Me encanta este pastel de naranja por su sabor a nuez, su textura húmeda y pegajosa, su hermoso sabor a naranja y el método único con el que se hace: batir naranjas enteras, con corteza y todo, con harina de almendras, azúcar, huevos y levadura en polvo. Sin aceite, sin mantequilla, sin batir.

Pero la cuestión es que, al igual que ocurre con los limones y las limas, la mayor parte del sabor de la naranja está en la corteza. Conseguirás un sabor de naranja mucho mejor si mezclas 1 cucharada de ralladura de naranja finamente rallada en, por ejemplo, el glaseado de vainilla, en lugar de 1/4 de taza de zumo de naranja. Por no hablar de que la ralladura no hace que los glaseados y las masas de pasteles queden aguados.

La harina de almendra es diferente, pero también se puede utilizar. Se hace con almendras peladas y escaldadas, trituradas hasta que se convierten en polvo. Tiene un color más claro (porque se ha eliminado la piel marrón) y una textura más fina, por lo que la consistencia es ligeramente más esponjosa. También tiene un sabor a almendra ligeramente menos pronunciado.    La harina de almendra no es tan común en Australia. Yo la he comprado en esos lugares de comida sana donde te sirves de tarrinas, como Scoop Wholefoods.

tarta de naranja entera

Pastel de naranja suave y esponjoso con una miga tierna, una textura que se derrite en la boca y un brillante sabor a naranja. Puedes dejarlo solo para un simple tentempié cotidiano, o rociarlo con un glaseado de queso crema para convertirlo en un postre.

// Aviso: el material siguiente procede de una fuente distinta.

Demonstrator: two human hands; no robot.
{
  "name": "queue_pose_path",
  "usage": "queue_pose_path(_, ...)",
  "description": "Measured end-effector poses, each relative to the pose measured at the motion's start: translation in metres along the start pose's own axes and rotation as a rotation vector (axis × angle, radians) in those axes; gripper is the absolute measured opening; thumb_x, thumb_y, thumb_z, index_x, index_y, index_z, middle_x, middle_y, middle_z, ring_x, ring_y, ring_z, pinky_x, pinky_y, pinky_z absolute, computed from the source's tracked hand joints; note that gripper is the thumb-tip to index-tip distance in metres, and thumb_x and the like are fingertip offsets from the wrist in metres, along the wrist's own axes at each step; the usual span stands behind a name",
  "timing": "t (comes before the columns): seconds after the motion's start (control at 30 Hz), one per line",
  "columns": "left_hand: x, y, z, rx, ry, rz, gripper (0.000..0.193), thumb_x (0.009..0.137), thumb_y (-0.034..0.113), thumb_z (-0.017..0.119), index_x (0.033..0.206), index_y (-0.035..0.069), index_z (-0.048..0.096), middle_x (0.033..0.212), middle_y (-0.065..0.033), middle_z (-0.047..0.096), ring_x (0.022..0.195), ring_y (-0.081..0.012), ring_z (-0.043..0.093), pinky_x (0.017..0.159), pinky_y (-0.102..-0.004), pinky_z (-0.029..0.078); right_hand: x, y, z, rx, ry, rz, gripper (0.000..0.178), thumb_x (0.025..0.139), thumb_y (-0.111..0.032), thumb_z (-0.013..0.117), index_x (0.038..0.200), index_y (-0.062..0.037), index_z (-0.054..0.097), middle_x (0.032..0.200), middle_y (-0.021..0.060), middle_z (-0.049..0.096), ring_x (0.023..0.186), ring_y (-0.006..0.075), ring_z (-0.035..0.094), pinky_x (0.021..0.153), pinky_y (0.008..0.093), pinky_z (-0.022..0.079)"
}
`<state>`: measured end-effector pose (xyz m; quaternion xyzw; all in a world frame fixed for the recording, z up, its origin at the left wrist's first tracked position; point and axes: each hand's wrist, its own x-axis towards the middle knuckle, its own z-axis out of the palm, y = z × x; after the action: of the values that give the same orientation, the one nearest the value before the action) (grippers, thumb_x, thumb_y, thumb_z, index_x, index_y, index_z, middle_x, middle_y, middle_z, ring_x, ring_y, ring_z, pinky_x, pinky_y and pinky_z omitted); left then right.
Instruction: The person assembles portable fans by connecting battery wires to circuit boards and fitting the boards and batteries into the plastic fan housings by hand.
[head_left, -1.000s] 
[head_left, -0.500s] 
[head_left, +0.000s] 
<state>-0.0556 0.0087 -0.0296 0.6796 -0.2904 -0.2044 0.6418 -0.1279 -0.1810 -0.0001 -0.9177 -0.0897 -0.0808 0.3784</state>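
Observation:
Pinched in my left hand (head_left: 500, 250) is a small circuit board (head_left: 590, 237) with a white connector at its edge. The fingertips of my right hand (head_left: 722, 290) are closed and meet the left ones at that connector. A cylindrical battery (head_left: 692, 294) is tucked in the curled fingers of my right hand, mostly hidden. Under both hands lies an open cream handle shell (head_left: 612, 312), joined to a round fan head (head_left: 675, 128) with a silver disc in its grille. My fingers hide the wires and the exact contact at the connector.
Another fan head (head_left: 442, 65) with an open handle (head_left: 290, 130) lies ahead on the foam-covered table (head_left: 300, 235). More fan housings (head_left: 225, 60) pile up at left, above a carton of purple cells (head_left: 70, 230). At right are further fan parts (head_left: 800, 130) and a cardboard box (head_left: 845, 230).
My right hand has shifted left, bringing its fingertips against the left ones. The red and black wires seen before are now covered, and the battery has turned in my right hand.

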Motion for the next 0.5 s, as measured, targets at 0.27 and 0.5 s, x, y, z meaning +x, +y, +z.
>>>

En medio de mis habituales antojos de chocolate, caramelo, mantequilla de cacahuete, canela, limón y más chocolate, apenas ha habido espacio para las cosas con sabor a naranja.    Así que, naturalmente, nunca me ha intrigado hornear con ella.

Pero muchos de vosotros me habéis preguntado si tengo una receta sólida de tarta de naranja en la manga y he odiado dar un «no» por respuesta.    Otros tenían curiosidad por saber si podían sustituir el limón de esta querida Lemony Lemon Cake por naranja y yo, sinceramente, no estaba segura.

Pero no fue hasta que una dulce lectora me mandó un DM en Instagram y me hizo prometer que iba a hacer «una tarta de naranja sencilla y cotidiana, como las que comíamos de pequeños… pero mejor», que se me activaron los botones.    Me encanta la nostalgia… qué puedo decir.    Y un buen reto.

La cosa es que… creo que éramos el único hogar egipcio que nunca tuvo pastel de naranja en su mostrador.    Mi madre era partidaria de hacer tarta marmolada semanalmente, lo que creo que es la razón por la que el chocolate corre por mis venas.    El pastel de naranja, en cambio, nunca apareció.